Por Santiago Melo
10 de agosto de 2026La República Democrática del Congo afronta una rápida expansión del ébola desde que el actual brote fue declarado a mediados de mayo. Según el último balance de las autoridades congoleñas, se han confirmado 4.209 casos y 1.916 fallecimientos, con una tasa de letalidad del 45,5%.
La epidemia está causada por la variante Bundibugyo, mucho menos frecuente que la variante Zaire y para la que actualmente no existe ninguna vacuna autorizada ni un tratamiento específico. Ante esta situación, el grupo asesor técnico de la Organización Mundial de la Salud (OMS) ha recomendado priorizar la vacuna Ervebo en ensayos clínicos para comprobar si puede ayudar a contener los contagios.
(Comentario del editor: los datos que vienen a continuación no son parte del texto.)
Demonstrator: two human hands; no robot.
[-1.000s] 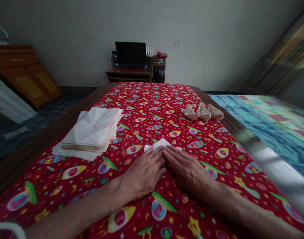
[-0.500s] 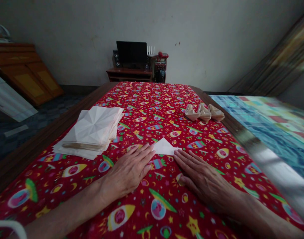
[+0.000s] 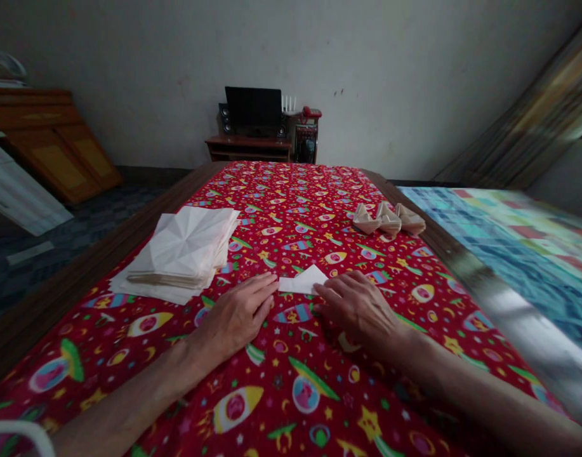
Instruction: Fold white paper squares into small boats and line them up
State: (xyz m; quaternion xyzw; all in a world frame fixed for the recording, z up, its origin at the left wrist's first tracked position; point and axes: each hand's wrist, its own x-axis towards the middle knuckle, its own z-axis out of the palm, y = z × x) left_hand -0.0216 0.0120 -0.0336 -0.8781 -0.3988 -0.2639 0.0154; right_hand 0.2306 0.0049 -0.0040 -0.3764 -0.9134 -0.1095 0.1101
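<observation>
A small folded white paper point(image 3: 302, 283) lies on the red tablecloth point(image 3: 295, 381) in front of me. It shows a low strip with a pointed peak at its middle. My left hand point(image 3: 240, 312) rests palm down at the strip's left end, its fingertips touching it, fingers stretched and close together. At the paper's right side is my right hand point(image 3: 360, 308), with its fingers lightly bent over that end and covering it. Neither hand wraps round the paper. Left of my hands lies a stack of creased paper sheets point(image 3: 183, 244).
Several folded tan paper pieces point(image 3: 388, 219) stand together at the table's right side. Beyond the table, a desk point(image 3: 247, 147) holds a monitor point(image 3: 254, 108). To the right is a bed with a patterned cover point(image 3: 509, 241); a wooden cabinet point(image 3: 57, 146) stands at the left.
Both hands have shifted left. The strip's left end now shows more, and my right hand covers more of the right end, its fingers more bent. The view has tilted slightly.
</observation>
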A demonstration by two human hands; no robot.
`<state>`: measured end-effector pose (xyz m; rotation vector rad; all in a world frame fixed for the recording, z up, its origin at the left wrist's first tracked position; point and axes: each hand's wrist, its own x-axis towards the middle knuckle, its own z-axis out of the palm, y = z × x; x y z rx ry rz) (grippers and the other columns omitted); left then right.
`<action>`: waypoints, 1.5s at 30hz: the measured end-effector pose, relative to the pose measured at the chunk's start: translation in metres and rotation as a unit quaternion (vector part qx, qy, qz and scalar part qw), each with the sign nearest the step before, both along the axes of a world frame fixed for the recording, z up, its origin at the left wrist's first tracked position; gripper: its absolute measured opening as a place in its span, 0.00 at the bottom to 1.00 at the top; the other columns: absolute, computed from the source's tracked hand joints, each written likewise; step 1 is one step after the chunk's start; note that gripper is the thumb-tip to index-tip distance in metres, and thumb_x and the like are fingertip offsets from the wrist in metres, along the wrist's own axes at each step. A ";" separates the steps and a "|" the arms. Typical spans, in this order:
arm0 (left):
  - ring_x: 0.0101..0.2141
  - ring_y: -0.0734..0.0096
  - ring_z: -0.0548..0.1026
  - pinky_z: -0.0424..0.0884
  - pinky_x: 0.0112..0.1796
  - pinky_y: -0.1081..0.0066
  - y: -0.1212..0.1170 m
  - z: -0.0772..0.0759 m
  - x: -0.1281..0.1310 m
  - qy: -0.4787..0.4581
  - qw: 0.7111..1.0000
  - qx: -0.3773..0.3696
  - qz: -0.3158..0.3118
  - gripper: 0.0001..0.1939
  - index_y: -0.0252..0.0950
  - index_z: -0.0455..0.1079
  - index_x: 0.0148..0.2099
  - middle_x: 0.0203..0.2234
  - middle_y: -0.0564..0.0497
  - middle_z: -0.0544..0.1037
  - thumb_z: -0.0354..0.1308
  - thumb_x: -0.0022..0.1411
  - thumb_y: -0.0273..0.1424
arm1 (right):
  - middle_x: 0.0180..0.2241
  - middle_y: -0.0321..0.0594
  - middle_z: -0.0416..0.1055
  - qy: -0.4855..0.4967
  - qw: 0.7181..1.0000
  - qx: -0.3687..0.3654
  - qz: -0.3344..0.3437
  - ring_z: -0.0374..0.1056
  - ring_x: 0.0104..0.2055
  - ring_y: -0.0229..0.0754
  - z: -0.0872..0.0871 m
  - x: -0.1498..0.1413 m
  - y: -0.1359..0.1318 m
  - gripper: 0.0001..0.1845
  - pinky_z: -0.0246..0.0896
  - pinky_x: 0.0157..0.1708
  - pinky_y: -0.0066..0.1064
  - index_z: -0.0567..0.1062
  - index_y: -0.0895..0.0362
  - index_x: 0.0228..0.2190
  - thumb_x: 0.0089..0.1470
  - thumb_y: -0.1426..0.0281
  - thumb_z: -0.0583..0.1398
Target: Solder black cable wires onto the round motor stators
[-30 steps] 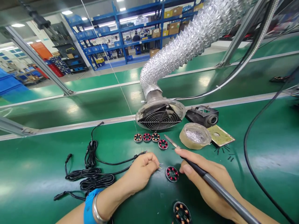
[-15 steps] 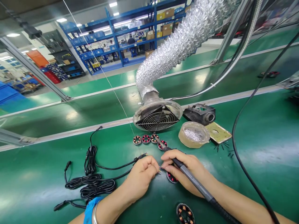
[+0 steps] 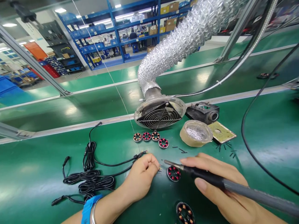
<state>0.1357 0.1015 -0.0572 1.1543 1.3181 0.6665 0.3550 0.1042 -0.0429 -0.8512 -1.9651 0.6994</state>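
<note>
My right hand (image 3: 221, 183) is closed round a soldering iron (image 3: 205, 176), its metal tip pointing left. That tip is close to the wire ends at my left hand (image 3: 146, 174); whether they touch I cannot tell. My left hand pinches the stripped end of a black cable (image 3: 122, 175), thin bare strands poking out past the fingertips. Just below the iron's tip lies a ring-shaped motor stator with red coils (image 3: 173, 173). Nearer to me is a stator with copper coils (image 3: 185, 213). Several more stators (image 3: 146, 136) form a row farther back.
Coiled black cables (image 3: 95, 183) lie at the left. A fume extractor (image 3: 160, 115) with a silver duct hangs behind the stator row. At right are a round tub (image 3: 195, 133), a yellow sponge tray (image 3: 221, 132), a black metal holder (image 3: 203, 112) and small black tube pieces (image 3: 183, 151).
My right hand has moved right and turned the soldering iron from pointing up-left to nearly level, its tip now by the wires. My left hand has hardly moved.
</note>
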 end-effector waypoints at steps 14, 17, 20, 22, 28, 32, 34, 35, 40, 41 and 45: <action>0.23 0.75 0.52 0.48 0.25 0.71 -0.002 0.002 0.000 0.003 1.000 -0.005 -0.007 0.11 0.38 0.59 0.29 0.19 0.60 0.56 0.48 0.55 0.41 | 0.26 0.34 0.71 0.018 0.999 -0.034 -0.008 0.65 0.24 0.39 -0.001 -0.004 -0.003 0.10 0.55 0.23 0.30 0.73 0.50 0.38 0.56 0.73 0.55; 0.23 0.75 0.52 0.49 0.25 0.71 -0.002 0.004 0.000 0.009 1.000 -0.001 -0.010 0.12 0.38 0.59 0.28 0.19 0.60 0.56 0.48 0.55 0.41 | 0.26 0.34 0.71 0.018 0.999 -0.038 -0.013 0.65 0.24 0.40 0.001 -0.006 -0.004 0.10 0.56 0.23 0.31 0.74 0.51 0.37 0.56 0.73 0.55; 0.23 0.75 0.52 0.49 0.25 0.71 -0.002 0.004 0.000 0.012 1.000 0.001 -0.010 0.12 0.38 0.59 0.28 0.19 0.60 0.55 0.48 0.56 0.42 | 0.23 0.33 0.68 0.012 0.999 -0.038 -0.016 0.62 0.22 0.39 0.003 -0.007 -0.005 0.10 0.55 0.22 0.30 0.74 0.51 0.36 0.55 0.74 0.54; 0.22 0.75 0.52 0.49 0.25 0.71 -0.002 0.003 0.000 0.010 1.000 0.001 -0.009 0.13 0.38 0.58 0.28 0.19 0.60 0.55 0.49 0.56 0.42 | 0.22 0.32 0.66 0.005 0.999 -0.030 -0.013 0.62 0.22 0.38 0.005 -0.008 -0.006 0.10 0.55 0.22 0.30 0.74 0.52 0.36 0.54 0.74 0.54; 0.23 0.75 0.53 0.49 0.26 0.71 -0.002 0.002 0.000 0.010 1.000 0.006 -0.009 0.12 0.38 0.59 0.28 0.19 0.60 0.56 0.50 0.56 0.42 | 0.21 0.33 0.66 -0.022 1.000 0.004 0.004 0.64 0.20 0.38 0.007 -0.008 -0.007 0.11 0.56 0.21 0.32 0.73 0.53 0.37 0.54 0.75 0.54; 0.23 0.75 0.53 0.49 0.26 0.71 -0.003 0.003 0.000 0.015 1.000 0.005 -0.010 0.12 0.38 0.59 0.28 0.19 0.60 0.56 0.50 0.56 0.41 | 0.21 0.33 0.66 -0.017 1.000 0.015 0.015 0.63 0.20 0.37 0.008 -0.008 -0.007 0.12 0.57 0.22 0.31 0.73 0.53 0.37 0.53 0.76 0.53; 0.23 0.75 0.53 0.49 0.26 0.71 -0.003 0.002 0.000 0.014 1.000 0.004 -0.011 0.11 0.38 0.59 0.28 0.19 0.60 0.56 0.49 0.56 0.40 | 0.21 0.33 0.65 -0.015 1.000 0.011 0.017 0.63 0.20 0.37 0.008 -0.008 -0.007 0.12 0.58 0.23 0.31 0.73 0.53 0.37 0.53 0.76 0.53; 0.23 0.75 0.53 0.49 0.26 0.71 -0.003 0.002 0.000 0.013 1.000 0.004 -0.012 0.11 0.38 0.59 0.28 0.19 0.60 0.56 0.49 0.57 0.40 | 0.21 0.32 0.65 -0.015 1.000 0.008 0.017 0.63 0.20 0.37 0.008 -0.008 -0.007 0.12 0.58 0.22 0.31 0.74 0.53 0.37 0.53 0.76 0.53; 0.23 0.75 0.53 0.49 0.26 0.71 -0.003 0.000 0.000 0.010 1.000 0.005 -0.013 0.11 0.38 0.58 0.28 0.19 0.60 0.56 0.49 0.57 0.39 | 0.21 0.32 0.64 0.001 1.000 0.016 0.017 0.62 0.20 0.37 0.007 -0.007 -0.008 0.14 0.58 0.23 0.31 0.73 0.52 0.39 0.52 0.77 0.53; 0.23 0.75 0.53 0.49 0.26 0.71 -0.003 0.001 0.000 0.010 1.000 0.004 -0.012 0.11 0.38 0.58 0.28 0.19 0.60 0.56 0.49 0.57 0.39 | 0.21 0.32 0.64 0.003 1.000 0.019 0.014 0.62 0.20 0.37 0.007 -0.007 -0.008 0.15 0.57 0.22 0.31 0.73 0.52 0.39 0.52 0.77 0.53; 0.23 0.75 0.52 0.48 0.25 0.71 -0.003 0.002 0.000 0.009 1.000 -0.002 -0.008 0.12 0.38 0.58 0.27 0.19 0.60 0.55 0.51 0.56 0.41 | 0.22 0.34 0.66 0.003 1.000 0.016 -0.004 0.63 0.20 0.38 0.007 -0.006 -0.009 0.13 0.56 0.21 0.32 0.73 0.53 0.39 0.53 0.76 0.54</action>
Ervebo, desarrollada por la farmacéutica estadounidense Merck, está actualmente autorizada frente al ébola Zaire, responsable de buena parte de los grandes brotes registrados durante las últimas décadas. Sin embargo, los estudios realizados en animales indican que también podría proporcionar cierto grado de protección frente a Bundibugyo.
Los expertos han observado que los anticuerpos generados contra esta variante son más débiles que los obtenidos frente al ébola Zaire, aunque “parecen tener cierto efecto neutralizante”. Tras analizar la seguridad, eficacia y disponibilidad del preparado, el grupo asesor considera que existen condiciones para probarlo entre los contactos de las personas contagiadas mediante ensayos aleatorizados.
La recomendación supone un cambio respecto a las evaluaciones anteriores. El grupo asesor, creado después de que la OMS declarara la emergencia internacional por el brote el 16 de mayo, había considerado hasta ahora que eran necesarios más estudios antes de probar Ervebo directamente en el contexto de la epidemia.
El brote afecta actualmente a cinco provincias: Ituri, Kivu del Norte, Kivu del Sur, Alto Uélé y Tshopo. Ituri continúa siendo el principal epicentro y concentra el 86,5% de los casos acumulados. En total, la transmisión alcanza ya 53 zonas sanitarias del país.
La situación preocupa especialmente por la velocidad de propagación. El pasado 31 de julio, la epidemia se convirtió en el segundo brote de ébola con más contagios registrado en la historia y superó en número de casos al episodio que afectó al este de la RDC entre 2018 y 2020, que dejó 3.481 casos y 2.299 fallecidos.
Aun así, el actual brote todavía se encuentra lejos de la mayor epidemia de ébola registrada hasta ahora. Aquella crisis, que afectó principalmente a África Occidental entre 2014 y 2016, dejó alrededor de 11.000 fallecidos y 28.000 contagios.
La respuesta sanitaria se ve además dificultada por la violencia de grupos armados en Ituri, que ha provocado desplazamientos de población y complica las labores de seguimiento y contención. Actualmente, 595 pacientes permanecen aislados u hospitalizados, mientras que 828 personas se han recuperado y la tasa de rastreo de contactos alcanza el 83,4%.
La OMS ha advertido de que la transmisión continúa siendo sostenida y de que siguen aumentando tanto los contagios como los fallecimientos. Su director general, Tedros Adhanom Ghebreyesus, ha reclamado intensificar de forma “urgente” y “masiva” la respuesta sanitaria para intentar controlar la que ya es la decimoséptima epidemia de ébola registrada en la República Democrática del Congo.